→ **What to work on**
Consider the listing below. Extract exactly the lines from the line containing "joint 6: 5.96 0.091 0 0" to the line containing "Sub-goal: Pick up", both included.
# # # # # # #
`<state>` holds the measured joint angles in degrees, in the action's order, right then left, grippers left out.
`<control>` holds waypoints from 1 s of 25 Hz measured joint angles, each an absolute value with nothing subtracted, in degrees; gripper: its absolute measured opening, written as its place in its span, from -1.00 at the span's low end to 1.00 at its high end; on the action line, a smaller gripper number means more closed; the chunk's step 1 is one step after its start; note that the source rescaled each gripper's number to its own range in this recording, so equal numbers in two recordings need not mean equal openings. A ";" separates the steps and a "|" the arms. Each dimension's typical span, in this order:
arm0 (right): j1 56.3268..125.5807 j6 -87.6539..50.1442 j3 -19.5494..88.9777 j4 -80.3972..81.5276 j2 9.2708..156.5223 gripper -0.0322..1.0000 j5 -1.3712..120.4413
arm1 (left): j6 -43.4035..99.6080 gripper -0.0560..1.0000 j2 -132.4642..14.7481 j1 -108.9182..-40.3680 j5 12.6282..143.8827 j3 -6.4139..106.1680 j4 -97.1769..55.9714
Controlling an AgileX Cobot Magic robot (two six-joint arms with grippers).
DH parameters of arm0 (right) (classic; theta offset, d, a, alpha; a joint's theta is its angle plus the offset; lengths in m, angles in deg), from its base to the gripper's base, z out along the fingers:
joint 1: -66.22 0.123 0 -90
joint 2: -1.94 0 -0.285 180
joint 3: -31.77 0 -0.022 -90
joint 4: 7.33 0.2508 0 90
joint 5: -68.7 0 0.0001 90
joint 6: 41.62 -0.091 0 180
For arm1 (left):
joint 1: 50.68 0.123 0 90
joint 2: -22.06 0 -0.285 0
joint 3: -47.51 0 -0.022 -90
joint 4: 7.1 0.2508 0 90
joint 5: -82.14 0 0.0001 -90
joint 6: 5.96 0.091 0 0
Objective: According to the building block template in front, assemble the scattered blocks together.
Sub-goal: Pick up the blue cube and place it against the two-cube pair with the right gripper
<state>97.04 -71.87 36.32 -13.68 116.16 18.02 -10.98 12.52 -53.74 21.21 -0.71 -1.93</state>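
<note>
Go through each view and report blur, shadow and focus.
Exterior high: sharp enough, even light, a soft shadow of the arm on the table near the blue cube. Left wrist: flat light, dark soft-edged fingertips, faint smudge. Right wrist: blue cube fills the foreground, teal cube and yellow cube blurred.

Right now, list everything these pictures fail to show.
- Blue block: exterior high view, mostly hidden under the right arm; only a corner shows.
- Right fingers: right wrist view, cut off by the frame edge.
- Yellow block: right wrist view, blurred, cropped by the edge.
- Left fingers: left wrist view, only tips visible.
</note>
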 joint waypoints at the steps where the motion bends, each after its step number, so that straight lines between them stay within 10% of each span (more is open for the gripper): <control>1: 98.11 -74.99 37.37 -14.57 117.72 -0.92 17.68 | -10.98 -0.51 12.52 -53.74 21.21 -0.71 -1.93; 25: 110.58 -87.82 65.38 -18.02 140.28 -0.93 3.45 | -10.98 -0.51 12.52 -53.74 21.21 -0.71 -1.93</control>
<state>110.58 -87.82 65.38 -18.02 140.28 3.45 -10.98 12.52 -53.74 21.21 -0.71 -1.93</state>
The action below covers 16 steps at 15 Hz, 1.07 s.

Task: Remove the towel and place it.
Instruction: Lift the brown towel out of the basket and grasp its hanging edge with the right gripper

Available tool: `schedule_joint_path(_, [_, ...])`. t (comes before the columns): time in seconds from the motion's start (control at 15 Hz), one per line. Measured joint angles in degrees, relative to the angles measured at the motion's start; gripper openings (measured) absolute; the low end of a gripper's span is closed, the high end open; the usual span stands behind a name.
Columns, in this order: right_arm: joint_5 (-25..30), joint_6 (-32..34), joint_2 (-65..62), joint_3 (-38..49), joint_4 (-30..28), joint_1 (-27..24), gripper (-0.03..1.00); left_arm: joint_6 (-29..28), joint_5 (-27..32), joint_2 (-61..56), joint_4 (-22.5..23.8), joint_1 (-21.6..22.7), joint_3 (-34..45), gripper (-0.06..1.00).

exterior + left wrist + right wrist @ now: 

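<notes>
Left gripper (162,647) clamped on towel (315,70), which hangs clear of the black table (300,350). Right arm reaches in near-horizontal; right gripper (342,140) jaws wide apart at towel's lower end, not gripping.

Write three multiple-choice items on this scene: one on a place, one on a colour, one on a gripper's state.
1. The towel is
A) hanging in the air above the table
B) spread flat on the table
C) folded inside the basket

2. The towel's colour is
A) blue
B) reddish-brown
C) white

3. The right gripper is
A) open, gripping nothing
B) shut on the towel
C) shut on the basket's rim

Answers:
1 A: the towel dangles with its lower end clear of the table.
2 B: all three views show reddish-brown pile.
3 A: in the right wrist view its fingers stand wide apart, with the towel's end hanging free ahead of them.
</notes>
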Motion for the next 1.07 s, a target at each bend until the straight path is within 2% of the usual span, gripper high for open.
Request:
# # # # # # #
→ **Solution to this exercise**
joint 6: 5.96 0.091 0 0
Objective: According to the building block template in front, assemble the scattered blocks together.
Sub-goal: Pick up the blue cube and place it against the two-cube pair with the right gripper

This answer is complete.